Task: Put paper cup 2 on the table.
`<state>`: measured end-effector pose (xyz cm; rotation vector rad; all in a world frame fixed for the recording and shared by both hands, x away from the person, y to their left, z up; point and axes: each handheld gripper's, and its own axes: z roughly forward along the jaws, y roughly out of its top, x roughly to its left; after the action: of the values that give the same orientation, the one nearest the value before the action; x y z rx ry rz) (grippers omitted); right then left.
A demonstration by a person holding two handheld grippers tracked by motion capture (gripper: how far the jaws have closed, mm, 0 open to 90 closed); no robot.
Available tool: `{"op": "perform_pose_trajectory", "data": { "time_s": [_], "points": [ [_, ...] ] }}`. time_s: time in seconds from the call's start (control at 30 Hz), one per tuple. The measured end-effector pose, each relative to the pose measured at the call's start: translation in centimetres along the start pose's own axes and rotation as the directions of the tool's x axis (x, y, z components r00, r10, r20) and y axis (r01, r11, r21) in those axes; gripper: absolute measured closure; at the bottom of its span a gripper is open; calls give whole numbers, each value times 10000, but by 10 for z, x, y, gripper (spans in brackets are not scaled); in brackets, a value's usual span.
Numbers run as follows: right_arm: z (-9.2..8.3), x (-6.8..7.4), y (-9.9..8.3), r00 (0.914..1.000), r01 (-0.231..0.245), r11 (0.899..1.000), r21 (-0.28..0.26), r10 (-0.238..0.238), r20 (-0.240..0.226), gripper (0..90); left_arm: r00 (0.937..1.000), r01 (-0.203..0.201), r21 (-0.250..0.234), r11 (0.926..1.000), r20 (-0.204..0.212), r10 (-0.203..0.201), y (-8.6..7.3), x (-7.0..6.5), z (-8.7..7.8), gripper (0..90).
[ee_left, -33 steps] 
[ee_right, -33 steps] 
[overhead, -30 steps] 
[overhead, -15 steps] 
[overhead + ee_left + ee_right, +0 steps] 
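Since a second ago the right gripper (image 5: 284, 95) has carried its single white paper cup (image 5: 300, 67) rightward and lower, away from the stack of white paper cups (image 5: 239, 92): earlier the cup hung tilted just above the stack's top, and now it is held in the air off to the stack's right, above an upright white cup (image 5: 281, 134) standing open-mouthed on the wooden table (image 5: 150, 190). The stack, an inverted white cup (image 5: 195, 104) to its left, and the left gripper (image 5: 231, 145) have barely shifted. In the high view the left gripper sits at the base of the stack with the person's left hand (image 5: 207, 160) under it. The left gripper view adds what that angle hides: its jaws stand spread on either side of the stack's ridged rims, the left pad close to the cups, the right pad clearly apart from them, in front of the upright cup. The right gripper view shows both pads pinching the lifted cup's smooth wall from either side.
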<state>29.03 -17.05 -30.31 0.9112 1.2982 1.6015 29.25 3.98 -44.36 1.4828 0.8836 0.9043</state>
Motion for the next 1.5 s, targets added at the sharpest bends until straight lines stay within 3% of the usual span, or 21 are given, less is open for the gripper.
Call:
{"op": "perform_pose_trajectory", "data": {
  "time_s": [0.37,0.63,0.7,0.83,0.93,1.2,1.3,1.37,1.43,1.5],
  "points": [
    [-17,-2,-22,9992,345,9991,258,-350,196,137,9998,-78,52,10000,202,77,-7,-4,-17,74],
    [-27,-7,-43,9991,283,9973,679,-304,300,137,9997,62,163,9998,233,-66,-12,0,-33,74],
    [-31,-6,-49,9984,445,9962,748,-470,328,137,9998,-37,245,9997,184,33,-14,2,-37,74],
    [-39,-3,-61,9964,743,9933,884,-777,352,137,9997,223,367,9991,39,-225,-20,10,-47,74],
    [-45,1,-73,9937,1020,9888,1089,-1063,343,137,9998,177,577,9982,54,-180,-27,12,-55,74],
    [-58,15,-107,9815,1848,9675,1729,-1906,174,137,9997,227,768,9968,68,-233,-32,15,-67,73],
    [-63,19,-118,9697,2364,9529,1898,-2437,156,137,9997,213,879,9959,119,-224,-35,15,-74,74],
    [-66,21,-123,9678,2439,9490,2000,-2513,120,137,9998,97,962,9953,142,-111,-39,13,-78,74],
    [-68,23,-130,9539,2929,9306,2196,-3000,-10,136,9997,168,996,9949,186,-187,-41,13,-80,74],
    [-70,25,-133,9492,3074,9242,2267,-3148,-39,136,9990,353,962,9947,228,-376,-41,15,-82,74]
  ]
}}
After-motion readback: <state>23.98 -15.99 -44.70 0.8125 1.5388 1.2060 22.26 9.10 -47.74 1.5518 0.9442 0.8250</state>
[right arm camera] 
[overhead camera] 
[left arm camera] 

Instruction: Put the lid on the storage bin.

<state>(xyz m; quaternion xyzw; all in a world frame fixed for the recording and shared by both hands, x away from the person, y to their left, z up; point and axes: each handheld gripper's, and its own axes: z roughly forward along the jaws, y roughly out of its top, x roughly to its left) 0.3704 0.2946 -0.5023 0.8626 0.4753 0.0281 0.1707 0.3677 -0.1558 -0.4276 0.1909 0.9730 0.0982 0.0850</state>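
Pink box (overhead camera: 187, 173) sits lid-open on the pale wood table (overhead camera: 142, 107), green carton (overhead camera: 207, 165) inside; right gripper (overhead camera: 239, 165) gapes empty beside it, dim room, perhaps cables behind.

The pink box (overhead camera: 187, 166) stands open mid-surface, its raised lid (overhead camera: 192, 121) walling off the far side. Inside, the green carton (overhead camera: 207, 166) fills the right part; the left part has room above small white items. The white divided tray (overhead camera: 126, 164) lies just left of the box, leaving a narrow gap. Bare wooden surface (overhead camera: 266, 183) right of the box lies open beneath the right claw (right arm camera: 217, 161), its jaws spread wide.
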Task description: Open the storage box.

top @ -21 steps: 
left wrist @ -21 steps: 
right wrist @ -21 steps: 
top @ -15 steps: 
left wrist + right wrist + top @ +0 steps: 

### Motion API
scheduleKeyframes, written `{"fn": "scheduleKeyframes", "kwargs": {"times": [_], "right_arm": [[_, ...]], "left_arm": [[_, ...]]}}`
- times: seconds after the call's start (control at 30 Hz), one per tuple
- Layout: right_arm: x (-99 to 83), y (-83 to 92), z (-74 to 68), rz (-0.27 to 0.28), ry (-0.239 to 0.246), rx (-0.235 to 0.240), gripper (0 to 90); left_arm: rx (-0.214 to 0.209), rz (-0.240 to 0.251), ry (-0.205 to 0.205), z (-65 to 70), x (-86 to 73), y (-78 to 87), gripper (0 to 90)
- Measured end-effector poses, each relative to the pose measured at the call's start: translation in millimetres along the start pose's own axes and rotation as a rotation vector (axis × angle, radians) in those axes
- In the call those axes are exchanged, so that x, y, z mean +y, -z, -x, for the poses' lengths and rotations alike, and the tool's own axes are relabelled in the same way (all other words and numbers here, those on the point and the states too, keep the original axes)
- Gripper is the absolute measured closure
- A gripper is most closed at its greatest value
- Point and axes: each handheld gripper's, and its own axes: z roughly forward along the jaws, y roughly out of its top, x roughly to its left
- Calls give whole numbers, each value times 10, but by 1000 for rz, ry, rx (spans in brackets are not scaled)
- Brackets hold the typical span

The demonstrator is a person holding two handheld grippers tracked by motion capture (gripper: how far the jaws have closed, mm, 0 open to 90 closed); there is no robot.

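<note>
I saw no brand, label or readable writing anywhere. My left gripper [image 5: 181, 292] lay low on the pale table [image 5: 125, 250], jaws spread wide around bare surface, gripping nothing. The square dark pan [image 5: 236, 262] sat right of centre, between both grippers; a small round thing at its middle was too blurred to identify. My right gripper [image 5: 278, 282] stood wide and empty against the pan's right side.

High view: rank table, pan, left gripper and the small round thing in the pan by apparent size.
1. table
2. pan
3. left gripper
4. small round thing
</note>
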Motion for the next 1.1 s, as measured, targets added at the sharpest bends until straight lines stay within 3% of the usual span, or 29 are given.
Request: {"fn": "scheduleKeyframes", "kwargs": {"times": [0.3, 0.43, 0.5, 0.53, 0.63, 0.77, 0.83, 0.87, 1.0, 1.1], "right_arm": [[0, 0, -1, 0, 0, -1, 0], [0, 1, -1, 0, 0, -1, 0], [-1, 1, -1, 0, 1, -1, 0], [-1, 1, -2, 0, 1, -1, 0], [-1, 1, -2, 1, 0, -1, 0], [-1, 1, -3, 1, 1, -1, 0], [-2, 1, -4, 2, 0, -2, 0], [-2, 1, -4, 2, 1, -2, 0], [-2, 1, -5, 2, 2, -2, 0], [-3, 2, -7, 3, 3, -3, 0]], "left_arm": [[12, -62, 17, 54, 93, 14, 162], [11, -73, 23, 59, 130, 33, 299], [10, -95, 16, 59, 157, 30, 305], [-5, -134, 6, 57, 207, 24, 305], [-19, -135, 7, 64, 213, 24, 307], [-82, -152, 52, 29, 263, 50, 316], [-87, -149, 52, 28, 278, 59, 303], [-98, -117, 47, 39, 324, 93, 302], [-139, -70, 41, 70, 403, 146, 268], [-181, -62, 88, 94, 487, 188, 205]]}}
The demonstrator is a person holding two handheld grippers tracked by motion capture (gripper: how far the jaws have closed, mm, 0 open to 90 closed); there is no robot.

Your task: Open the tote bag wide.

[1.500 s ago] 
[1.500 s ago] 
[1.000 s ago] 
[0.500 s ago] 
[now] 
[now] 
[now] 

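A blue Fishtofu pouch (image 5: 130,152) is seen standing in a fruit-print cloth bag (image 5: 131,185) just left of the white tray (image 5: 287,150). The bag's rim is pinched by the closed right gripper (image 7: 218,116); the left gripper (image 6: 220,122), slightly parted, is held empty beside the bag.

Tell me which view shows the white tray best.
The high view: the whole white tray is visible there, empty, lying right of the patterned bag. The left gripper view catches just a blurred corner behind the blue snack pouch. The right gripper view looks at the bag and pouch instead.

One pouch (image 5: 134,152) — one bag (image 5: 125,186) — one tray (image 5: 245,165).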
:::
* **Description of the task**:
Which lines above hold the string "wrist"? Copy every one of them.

* **Solution to the problem**:
left wrist @ -21 steps: 
right wrist @ -21 steps: 
left wrist + right wrist + top @ +0 steps: 

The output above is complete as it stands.